§ **What this task involves**
Filter the listing so that only lines with the word "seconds" remain.

§ **Provided material**
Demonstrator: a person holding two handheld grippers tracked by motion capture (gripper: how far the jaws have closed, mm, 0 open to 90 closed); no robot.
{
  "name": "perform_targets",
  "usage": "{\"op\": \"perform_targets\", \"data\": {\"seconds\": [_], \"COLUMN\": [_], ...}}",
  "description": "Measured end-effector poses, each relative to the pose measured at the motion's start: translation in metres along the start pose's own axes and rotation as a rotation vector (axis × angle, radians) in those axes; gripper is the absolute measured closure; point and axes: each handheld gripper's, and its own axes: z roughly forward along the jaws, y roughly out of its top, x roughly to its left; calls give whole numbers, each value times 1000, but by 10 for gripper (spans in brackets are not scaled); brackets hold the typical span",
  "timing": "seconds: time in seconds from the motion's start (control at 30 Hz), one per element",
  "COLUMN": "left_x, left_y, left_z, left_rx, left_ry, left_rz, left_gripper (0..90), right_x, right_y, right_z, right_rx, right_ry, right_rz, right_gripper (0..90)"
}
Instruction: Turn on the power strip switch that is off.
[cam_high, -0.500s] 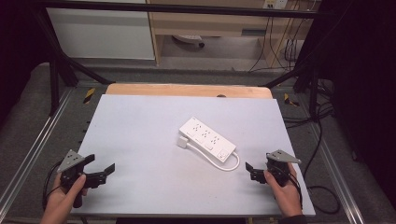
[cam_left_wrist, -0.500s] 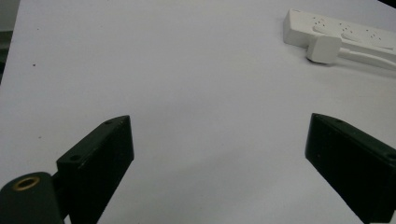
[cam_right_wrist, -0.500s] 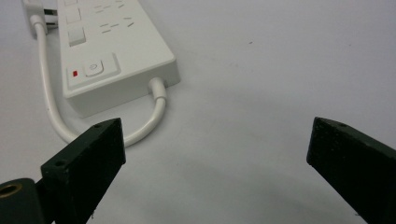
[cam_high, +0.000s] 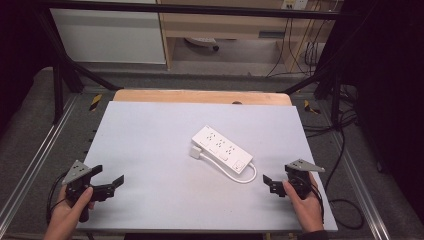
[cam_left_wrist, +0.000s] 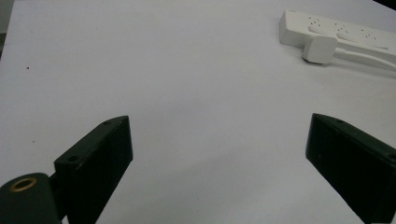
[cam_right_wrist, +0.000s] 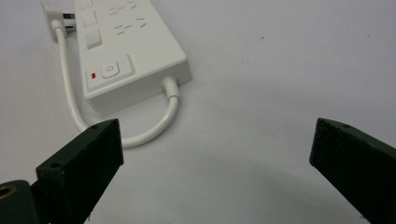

§ **Task output**
  "usage": "{\"op\": \"perform_targets\", \"data\": {\"seconds\": [_], \"COLUMN\": [_], ...}}",
  "timing": "seconds: time in seconds from the motion's start (control at 30 Hz), one per element",

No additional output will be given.